In a building off Third Avenue, a Harvard-educated former pro wrestler is helping researchers explore how traumatic head injuries affect the brains of athletes.
Chris Nowinski, 28, of Boston, heads the Sports Legacy Institute, a collective of researchers working to determine longterm mental effects of injuries like concussions.
Nowinski also works as a pharmaceutical consultant for Trinity Partners, located in the City Point Building. He said his office has since been transformed into the institute's headquarters.
He began working for the firm in 1999 as an intern while attending Harvard, where he played football. His career path changed in 2002, when he became a professional wrestler for World Wrestling Entertainment (WWE).
From multiple concussions he suffered wrestling, Nowinski began to study the effects head injuries had on the mental well-being of athletes.
"I got so messed up from my multiple concussions ... then I decided to get that information out to athletes," he said. "I did that by writing a book that came out last October called "Head Games: The Football Concussions Crisis."
Nowinski said over the years, co-workers at Trinity Partners realized the importance of his work and have helped support his endeavors.
"They've always thought the work I was doing with head injuries was worth taking away from the work I did for Trinity," he said. "They've always allowed me to keep a flexible schedule to allow me to finish my book and allow me to travel. They know that this work is unique and incredibly important and had shown great results."
Nowinski said a typical day for him involves reading multiple e-mails from parents and ex-athletes seeking information because they have similar symptoms to the ones he's researching.
"We point them in the right direction for resources," he said. "We are constantly working and looking for new cases to examine and it's a very interesting process."
That process, Nowinski said, involves medically analyzing the brains of athletes, many of whom have died from bizarre circumstances.
"The institute at this point is essentially a collaboration of top researchers of concussions," he said. "The goal is of getting a better understanding of head injuries and bringing that info so people can use it."
A doctor who originally treated Nowinski for his sports-related injuries, Dr. Robert Cantu, would later become one of his partners at the institute along with Dr. Bennet Omalu, a leading forensic neuropathologist.
Nowinski recently made headlines for his research of former wrestler Chris Benoit, who authorities say killed his wife and 7-year-old son and then committed suicide on June 25.
"(Benoit) was the fifth positive case in the Sports Legacy Project. What's been happening for decades is athletes have been dying from bizarre circumstances from strange late onset symptoms," he said. "They will be normal people, great people until the last couple years of their lives. That's why there is this attitude that when athletes leave the game, they miss the game and they snap."
Nowinski said that in each of the five cases studied, some of which involved the death of former NFL players, each athlete developed an abnormal protein in the brain.
"They basically had been killing brain cells and destroying connections between neurons. That was causing these symptoms and causing these behaviors," Nowinski said. "(We're) working to get a better understanding of this unique type of dementia that has not really been studied before. ... We're trying to understand this disease to prevent further cases."

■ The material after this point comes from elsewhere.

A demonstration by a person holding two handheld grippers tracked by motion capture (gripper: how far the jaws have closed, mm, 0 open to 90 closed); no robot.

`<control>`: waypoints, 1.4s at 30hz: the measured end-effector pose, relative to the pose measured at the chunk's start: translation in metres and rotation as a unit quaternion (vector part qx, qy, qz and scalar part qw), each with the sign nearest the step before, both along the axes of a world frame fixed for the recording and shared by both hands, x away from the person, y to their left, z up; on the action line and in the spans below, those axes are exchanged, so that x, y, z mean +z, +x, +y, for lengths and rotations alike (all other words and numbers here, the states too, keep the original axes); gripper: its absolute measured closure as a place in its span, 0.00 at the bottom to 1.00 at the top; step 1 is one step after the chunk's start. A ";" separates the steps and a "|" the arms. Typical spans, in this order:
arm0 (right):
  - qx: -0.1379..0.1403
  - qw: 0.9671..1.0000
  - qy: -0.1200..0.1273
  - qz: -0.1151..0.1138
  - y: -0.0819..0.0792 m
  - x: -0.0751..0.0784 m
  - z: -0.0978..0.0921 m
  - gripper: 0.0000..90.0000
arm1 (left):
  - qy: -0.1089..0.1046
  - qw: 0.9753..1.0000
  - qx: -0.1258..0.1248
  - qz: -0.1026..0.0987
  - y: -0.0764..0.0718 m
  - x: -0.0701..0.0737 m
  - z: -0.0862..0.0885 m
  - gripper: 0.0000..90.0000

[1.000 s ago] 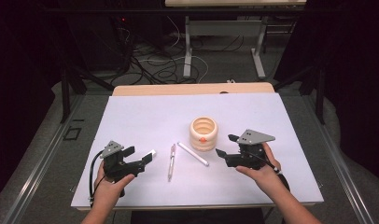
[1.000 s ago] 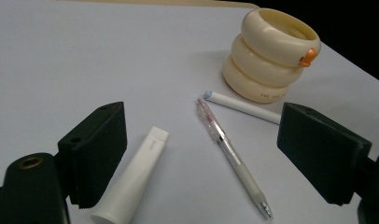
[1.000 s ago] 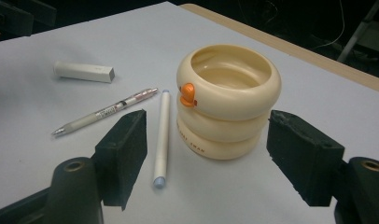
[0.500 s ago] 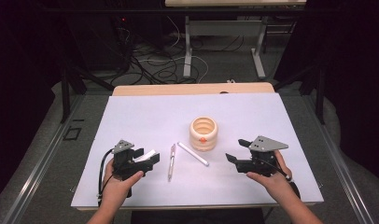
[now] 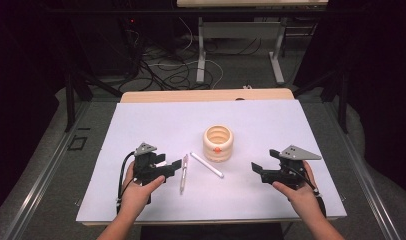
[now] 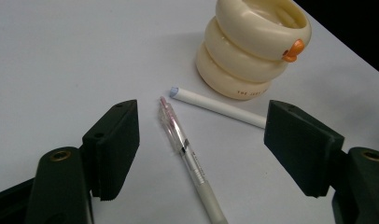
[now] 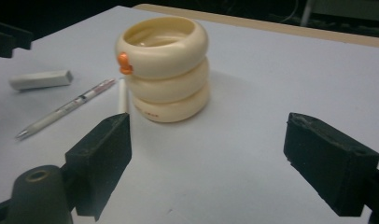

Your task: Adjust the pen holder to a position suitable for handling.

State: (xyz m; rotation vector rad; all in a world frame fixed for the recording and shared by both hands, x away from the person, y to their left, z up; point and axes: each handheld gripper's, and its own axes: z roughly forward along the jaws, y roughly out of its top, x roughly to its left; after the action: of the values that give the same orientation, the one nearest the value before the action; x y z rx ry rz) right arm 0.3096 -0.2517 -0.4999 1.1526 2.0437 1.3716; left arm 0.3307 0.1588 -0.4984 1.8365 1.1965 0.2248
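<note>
Black left gripper [image 5: 172,166] hovering at the near left of the white table [image 5: 141,125], jaws spread wide and gripping nothing, clear pen [image 6: 190,159] lying between them just ahead. Lying right of that, white pen [image 5: 207,165], its far end near the cream ringed holder [image 5: 218,143]. Sitting near right, right gripper [image 5: 258,171], gaping wide, empty, well apart from the holder.

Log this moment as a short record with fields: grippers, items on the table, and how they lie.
left gripper: open, jaws either side of the clear pen, not touching it
right gripper: open, holds nothing, aimed at the holder
clear pen: flat on the white table
white pen: flat, beside the holder
holder: cream, ringed, upright, orange knob on its rim
eraser: white block, lying apart from the pens
</note>
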 end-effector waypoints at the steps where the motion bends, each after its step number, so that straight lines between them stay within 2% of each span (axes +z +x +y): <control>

Nowinski said he knew Benoit from his former wrestling career.
"I used to wrestle with Chris and I knew he had a very strong concussion history because he told me about it. As soon as I found out his 7-year-old son was dead, I though he might have played a role," he said.
With suicide as a consistent problem in previous cases, Nowinski said he contacted Benoit's family in attempts to study his brain with other members of the institute.
"It was much more difficult than pulling his name out of a phone book," he said. "I had to find a way to reach out to the family in such a way that it would make them agree to perform this research."
The research involved Nowinski performing a medical analysis of Benoit's brain, in which he claims Benoit had suffered from chronic traumatic encephalopathy, a form of brain damage.
"I had about 48 hours to do it. By a miracle I was able to pull it off and got to perform immunohistochemical analysis of (Benoit's brain)," he said. "There was more brain damage in his brain than any of the NFL players we've examined."
Since then, Nowinski has started a fundraising campaign for the Benoit family to further research on brain injuries.